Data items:

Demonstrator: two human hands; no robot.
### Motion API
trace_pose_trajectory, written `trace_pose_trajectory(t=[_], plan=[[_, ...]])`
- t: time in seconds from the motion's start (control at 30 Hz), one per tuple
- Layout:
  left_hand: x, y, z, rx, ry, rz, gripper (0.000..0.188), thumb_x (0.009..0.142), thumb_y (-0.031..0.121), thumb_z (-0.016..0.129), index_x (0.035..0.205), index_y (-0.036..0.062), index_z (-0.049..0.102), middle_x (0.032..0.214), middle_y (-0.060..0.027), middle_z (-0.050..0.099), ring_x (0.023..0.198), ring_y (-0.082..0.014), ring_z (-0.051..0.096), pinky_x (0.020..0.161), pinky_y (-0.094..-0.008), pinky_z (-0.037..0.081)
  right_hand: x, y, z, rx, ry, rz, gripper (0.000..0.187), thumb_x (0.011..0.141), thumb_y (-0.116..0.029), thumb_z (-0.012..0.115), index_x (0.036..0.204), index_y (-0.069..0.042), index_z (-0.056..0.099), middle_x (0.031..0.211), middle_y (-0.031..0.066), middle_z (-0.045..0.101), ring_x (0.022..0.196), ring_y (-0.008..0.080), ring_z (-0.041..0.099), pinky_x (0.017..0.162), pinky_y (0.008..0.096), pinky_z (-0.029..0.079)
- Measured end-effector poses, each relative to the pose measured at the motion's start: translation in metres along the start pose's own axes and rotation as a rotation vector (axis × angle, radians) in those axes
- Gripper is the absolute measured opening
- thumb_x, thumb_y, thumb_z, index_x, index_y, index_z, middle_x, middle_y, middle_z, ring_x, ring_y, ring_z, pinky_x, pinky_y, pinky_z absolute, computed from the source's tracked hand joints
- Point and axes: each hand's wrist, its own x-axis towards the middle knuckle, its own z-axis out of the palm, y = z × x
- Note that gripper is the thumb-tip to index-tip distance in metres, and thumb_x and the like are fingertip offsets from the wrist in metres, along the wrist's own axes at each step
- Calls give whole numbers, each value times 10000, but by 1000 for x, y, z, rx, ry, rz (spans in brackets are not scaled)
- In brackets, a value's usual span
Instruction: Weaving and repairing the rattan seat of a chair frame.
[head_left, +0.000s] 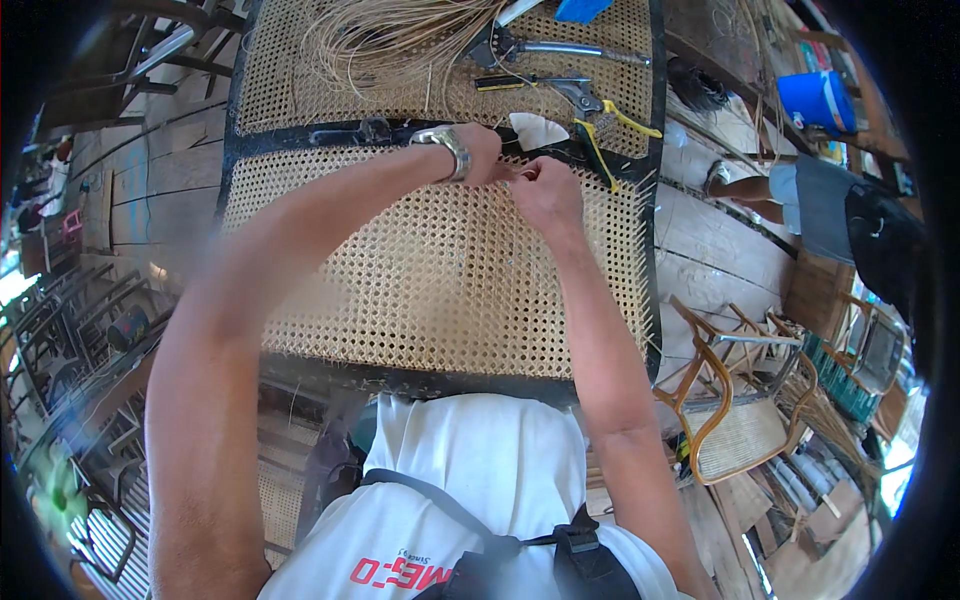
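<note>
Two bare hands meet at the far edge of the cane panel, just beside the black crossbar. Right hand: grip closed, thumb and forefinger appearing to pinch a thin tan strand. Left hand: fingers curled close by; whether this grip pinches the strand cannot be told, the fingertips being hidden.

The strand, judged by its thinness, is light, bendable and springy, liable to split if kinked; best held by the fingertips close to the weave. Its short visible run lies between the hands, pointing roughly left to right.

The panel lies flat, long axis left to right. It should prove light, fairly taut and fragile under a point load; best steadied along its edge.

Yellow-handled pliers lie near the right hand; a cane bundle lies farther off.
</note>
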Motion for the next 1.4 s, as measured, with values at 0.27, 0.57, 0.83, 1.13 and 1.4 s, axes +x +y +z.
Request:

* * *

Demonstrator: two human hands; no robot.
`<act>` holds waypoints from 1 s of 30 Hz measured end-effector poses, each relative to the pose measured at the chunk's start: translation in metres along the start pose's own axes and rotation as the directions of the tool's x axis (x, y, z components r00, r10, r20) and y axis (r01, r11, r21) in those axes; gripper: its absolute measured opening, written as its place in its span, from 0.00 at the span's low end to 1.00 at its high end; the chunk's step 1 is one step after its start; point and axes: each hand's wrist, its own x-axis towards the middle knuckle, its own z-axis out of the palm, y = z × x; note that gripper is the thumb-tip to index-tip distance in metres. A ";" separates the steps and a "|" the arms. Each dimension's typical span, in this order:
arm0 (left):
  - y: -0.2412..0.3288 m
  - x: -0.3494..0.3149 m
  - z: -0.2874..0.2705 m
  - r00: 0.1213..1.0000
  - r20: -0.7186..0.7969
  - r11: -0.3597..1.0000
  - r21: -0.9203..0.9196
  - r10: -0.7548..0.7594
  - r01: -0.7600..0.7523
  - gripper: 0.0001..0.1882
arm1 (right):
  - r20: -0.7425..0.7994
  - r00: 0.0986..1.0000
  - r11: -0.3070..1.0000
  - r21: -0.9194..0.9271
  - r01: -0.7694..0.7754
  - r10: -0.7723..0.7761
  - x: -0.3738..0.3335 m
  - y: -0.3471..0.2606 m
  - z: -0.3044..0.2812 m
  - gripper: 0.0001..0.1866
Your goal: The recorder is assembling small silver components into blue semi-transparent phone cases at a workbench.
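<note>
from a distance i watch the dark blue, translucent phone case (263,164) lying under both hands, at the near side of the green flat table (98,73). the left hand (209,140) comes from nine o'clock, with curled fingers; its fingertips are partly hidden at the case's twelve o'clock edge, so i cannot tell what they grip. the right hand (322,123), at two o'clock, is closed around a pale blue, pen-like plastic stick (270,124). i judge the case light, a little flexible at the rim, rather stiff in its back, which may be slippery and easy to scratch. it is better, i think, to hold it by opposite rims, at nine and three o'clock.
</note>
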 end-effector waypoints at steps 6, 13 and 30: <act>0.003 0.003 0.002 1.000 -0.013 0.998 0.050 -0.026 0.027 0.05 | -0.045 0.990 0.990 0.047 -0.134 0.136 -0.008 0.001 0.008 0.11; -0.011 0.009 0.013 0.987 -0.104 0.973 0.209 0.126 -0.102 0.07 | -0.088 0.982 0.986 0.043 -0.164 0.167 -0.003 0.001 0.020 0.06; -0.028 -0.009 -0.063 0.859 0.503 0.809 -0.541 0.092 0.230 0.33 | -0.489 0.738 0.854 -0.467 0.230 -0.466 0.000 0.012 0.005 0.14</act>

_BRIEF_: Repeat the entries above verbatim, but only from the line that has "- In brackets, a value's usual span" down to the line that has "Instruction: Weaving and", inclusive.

_RESPONSE TO THE EXERCISE_:
- In brackets, a value's usual span
Instruction: Weaving and repairing the rattan seat of a chair frame.

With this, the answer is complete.